Lukisan Jejak Langkah Sang Maestro karya Melodia dalam pameran "Spirit Potret" di Museum Basoeki Abdullah, Jakarta, Selasa (25/9). (Antara/Aubrey Fanani)
Dia mengatakan Basoeki Abdullah adalah salah satu tokoh penting dalam dunia seni rupa Indonesia, bahkan dunia. Lukisan Basoeki, terutama lukisan potretnya, menjadi rujukan dan inspirasi pelukis segenerasi atau generasi muda.

"Kemampuan luar biasa Basoeki dalam melukis potret telah membawa harum nama Indonesia dan dirinya di kancah seni rupa dunia. Apalagi pada 1948 dia mampu menjuarai lomba lukis Ratu Juliana di Belanda, mengalahkan 87 pelukis Eropa lainnya," kata dia.

Kurator pada pameran tersebut Agus Dermawan mengatakan pameran itu telah disiapkan sejak enam bulan yang lalu.

Para pelukis yang ikut serta dalam pameran tersebut mencoba menginterpretasi kosmologi Basoeki yang dihadirkan lewat lukisan potret Basoeki Abdullah.

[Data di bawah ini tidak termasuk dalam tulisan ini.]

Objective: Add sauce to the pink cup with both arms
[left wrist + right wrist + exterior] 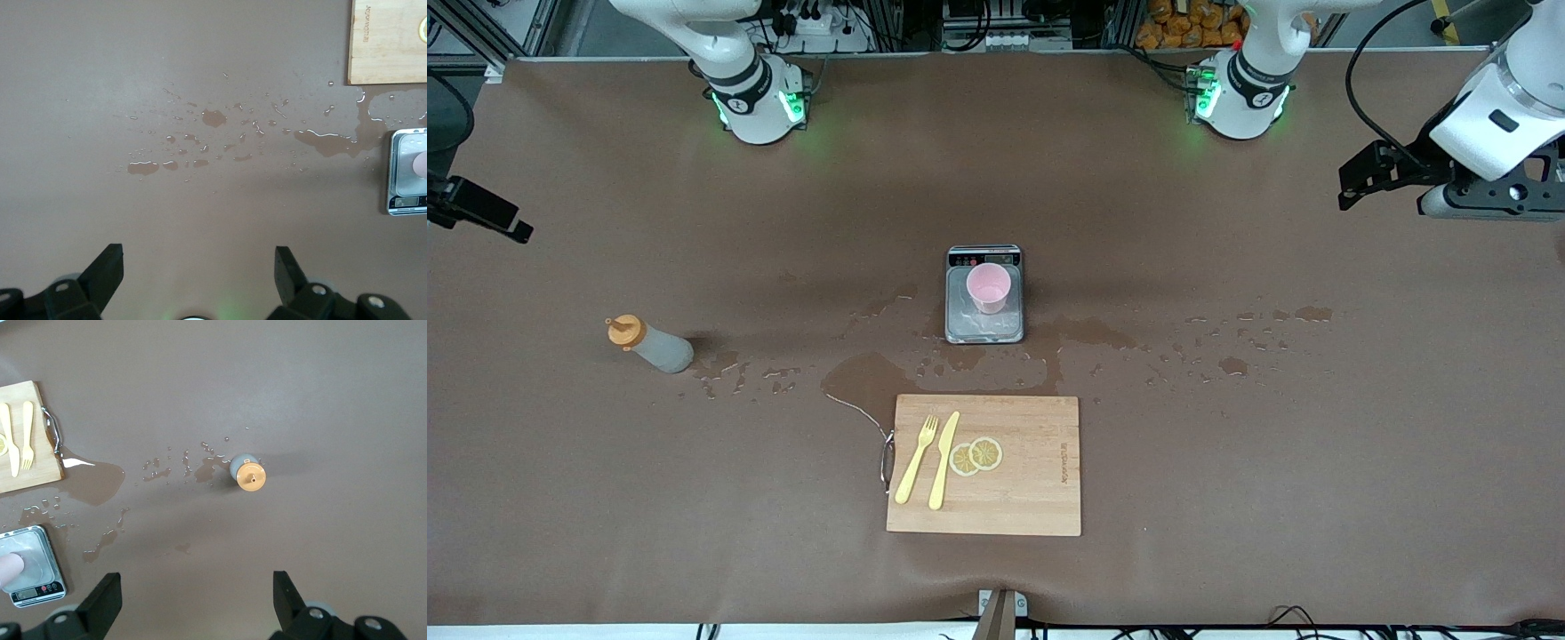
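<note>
The sauce bottle [649, 345], grey-white with an orange cap, stands upright on the table toward the right arm's end; the right wrist view looks down on its cap [251, 475]. The pink cup [989, 287] stands on a small silver scale [984, 331] at mid-table. Only the cup's edge [9, 570] shows in the right wrist view. My right gripper [197, 593] hangs open and empty above bare table near the bottle. My left gripper [199, 267] hangs open and empty above bare table at the left arm's end, well away from the scale [403, 200].
A wooden cutting board [1040, 498] lies nearer to the front camera than the scale, carrying a yellow fork [917, 460], a knife [943, 460] and lemon slices [976, 456]. Wet patches [863, 378] and droplets [1232, 364] spread across the brown table cover.
</note>
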`<state>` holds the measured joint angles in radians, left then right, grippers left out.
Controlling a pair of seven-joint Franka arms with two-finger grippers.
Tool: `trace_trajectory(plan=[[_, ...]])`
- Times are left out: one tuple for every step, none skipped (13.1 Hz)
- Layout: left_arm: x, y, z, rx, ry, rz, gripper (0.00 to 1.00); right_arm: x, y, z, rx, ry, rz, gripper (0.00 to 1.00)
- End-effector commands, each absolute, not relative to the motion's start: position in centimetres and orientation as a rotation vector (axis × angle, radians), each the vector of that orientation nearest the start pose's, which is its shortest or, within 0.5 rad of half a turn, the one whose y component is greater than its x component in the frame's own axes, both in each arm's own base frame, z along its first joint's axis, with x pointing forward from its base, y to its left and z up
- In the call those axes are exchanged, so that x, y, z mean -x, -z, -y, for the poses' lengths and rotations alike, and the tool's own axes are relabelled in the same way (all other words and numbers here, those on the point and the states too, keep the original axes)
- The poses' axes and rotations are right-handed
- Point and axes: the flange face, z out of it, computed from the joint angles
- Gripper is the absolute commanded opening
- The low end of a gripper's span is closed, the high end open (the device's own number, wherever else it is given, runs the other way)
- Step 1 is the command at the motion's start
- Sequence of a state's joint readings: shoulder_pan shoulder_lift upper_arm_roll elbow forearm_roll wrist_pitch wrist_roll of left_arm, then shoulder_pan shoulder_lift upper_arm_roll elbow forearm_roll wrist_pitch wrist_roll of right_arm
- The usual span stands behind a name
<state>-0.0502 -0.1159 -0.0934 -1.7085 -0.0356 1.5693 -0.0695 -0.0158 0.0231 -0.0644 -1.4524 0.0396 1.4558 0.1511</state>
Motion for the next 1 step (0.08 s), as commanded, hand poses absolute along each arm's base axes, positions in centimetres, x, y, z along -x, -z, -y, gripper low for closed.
trace_trajectory(plan=[[-50.96, -62.44, 7.93, 3.153, -0.049, -0.154, 1.00, -54.37, -65.87, 3.68, 3.103, -0.013, -0.331, 1.00]])
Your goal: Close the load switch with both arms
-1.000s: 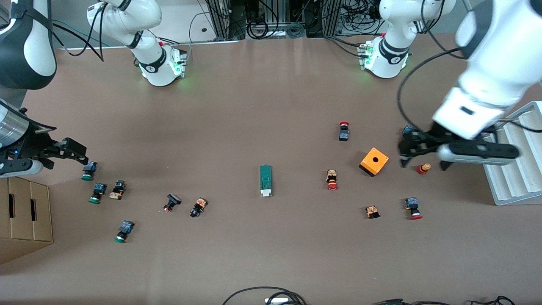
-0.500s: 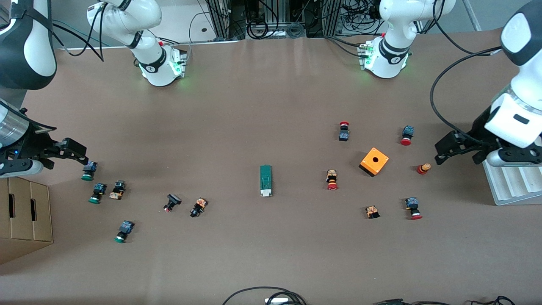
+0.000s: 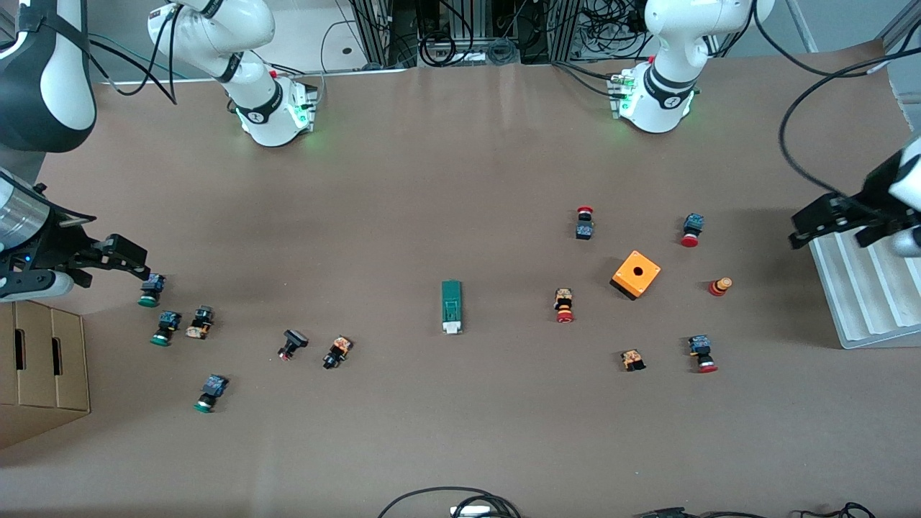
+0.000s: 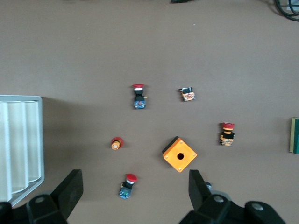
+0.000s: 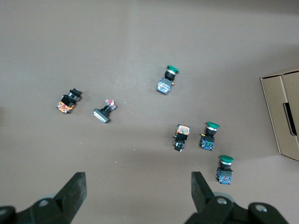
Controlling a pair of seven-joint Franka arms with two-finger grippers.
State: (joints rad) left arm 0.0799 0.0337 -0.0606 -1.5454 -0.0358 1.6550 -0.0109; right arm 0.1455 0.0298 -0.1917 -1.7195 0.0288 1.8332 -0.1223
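Evidently nothing is grasped yet: the load switch [image 3: 451, 307] lies alone mid-worktop, white handle end nearest the front camera. The left claw [image 3: 827, 225] is spread wide above the white ribbed tray [image 3: 863, 302]; the right claw [image 3: 115, 259], also spread, hangs beside the green-capped buttons [image 3: 151, 290]. Both should be brought in from either end, the body steadied before the handle is pushed.
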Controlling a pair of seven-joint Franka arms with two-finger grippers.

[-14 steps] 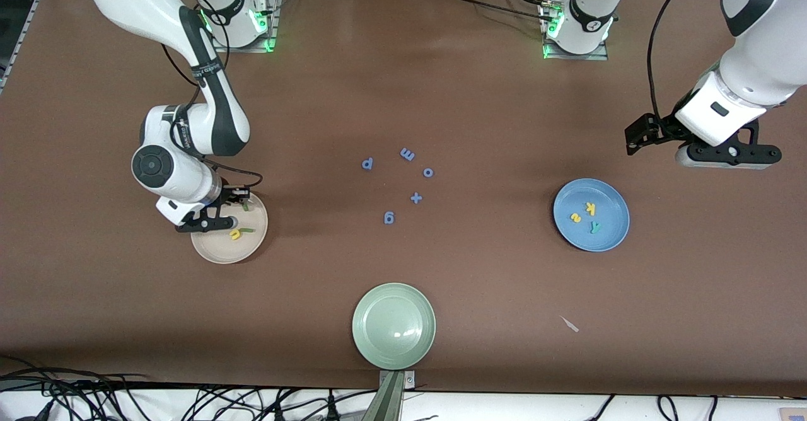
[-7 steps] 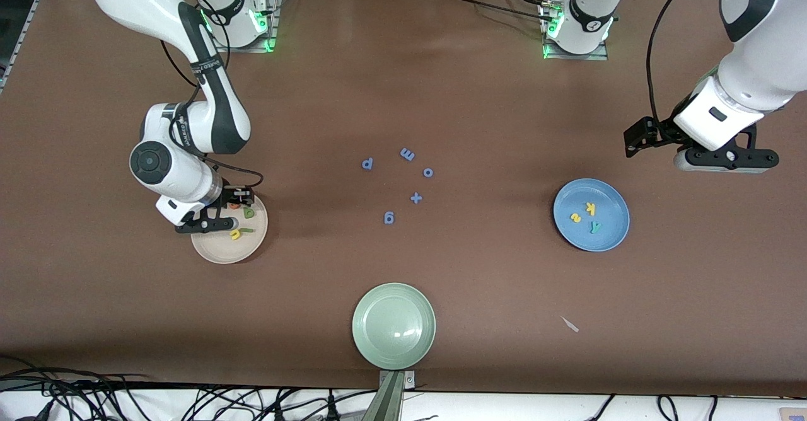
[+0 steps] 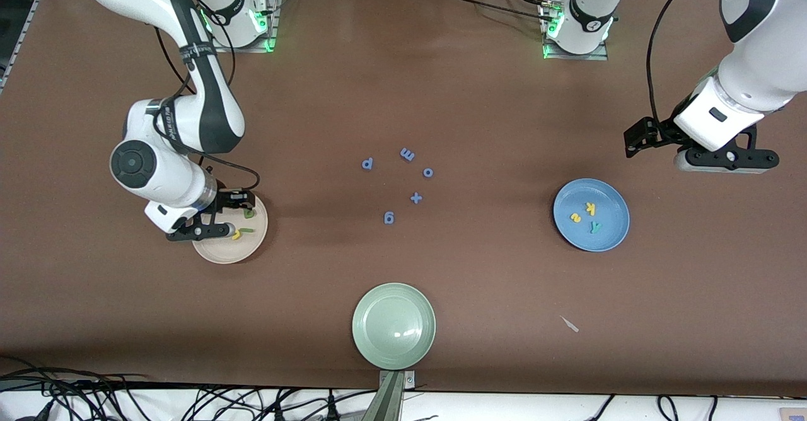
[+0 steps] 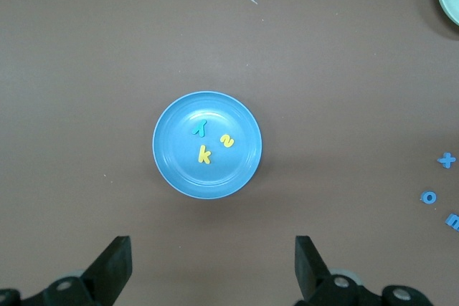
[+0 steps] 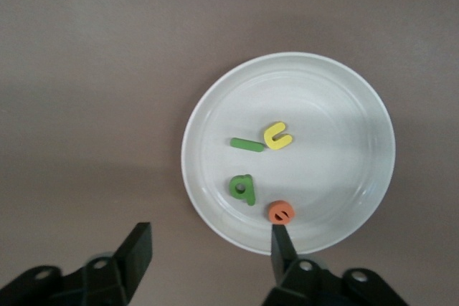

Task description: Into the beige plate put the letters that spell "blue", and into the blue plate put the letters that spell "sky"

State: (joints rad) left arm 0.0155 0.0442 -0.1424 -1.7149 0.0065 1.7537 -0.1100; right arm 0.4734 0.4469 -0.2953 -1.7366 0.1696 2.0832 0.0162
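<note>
beige plate (image 3: 222, 254): holds b (image 5: 243, 188), l (image 5: 247, 145), u (image 5: 277, 135), e (image 5: 280, 212)
blue plate (image 3: 610, 234): holds s (image 4: 226, 140), k (image 4: 204, 154), y (image 4: 199, 128)
right gripper (image 5: 208, 245): over beige plate's edge, jaws open, empty
left gripper (image 4: 211, 266): waits above tabletop (image 3: 479, 112) near blue plate, jaws open

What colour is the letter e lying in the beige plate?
Orange. The letter e shows best in the right wrist view, lying in the beige plate near the rim.

High front view, two downward wrist views
</note>
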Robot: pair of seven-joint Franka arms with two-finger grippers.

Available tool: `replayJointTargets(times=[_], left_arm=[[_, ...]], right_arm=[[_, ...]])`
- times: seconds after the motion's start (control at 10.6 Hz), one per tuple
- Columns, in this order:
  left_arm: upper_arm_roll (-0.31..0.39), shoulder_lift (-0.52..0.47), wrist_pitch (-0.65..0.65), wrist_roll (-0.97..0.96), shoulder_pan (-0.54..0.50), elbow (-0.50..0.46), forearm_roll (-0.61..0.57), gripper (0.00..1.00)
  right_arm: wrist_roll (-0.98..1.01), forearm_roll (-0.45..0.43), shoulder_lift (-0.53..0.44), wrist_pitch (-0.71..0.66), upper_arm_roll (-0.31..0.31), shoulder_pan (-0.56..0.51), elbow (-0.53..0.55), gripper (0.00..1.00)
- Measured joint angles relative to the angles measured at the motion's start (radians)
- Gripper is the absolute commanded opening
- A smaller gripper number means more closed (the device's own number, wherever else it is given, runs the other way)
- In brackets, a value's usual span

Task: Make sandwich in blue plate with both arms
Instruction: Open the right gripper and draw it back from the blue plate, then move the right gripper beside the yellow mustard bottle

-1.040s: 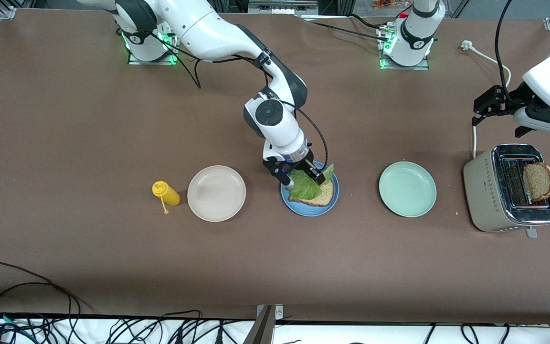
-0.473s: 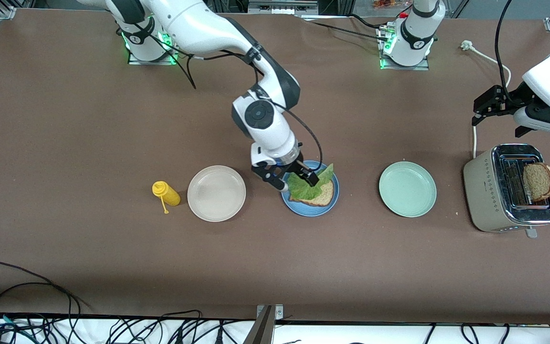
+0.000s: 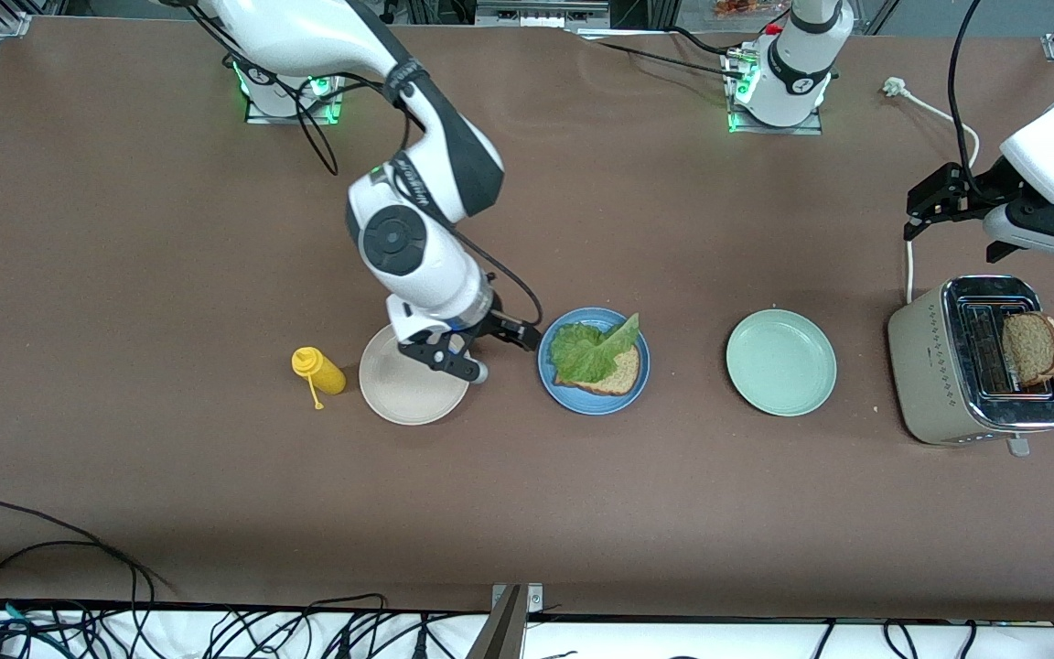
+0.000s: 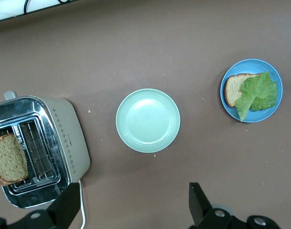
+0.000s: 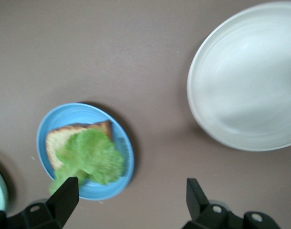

"Mungkin kita terkejut melihat karya-karya mereka karena bukan potret biasa tapi penafsiran mereka yang jauh sekali," kata dia.

Dia mengatakan jajaran lukisan yang ditampilkan menyimpan berbagai aspek seperti balada, penganutan, penerusan, parodi hingga karikatur, bahkan beberapa pelukis memberikan penafsiran bernuansa pada respons budaya dan sosial.

"Keragaman cara memandang ini menunjukkan bahwa luisan potret karya Basoeki dilihat sebagai sesuatu yang hidup, sebagai karya piktorial yang tidak henti menyulu inspirasi," kata dia.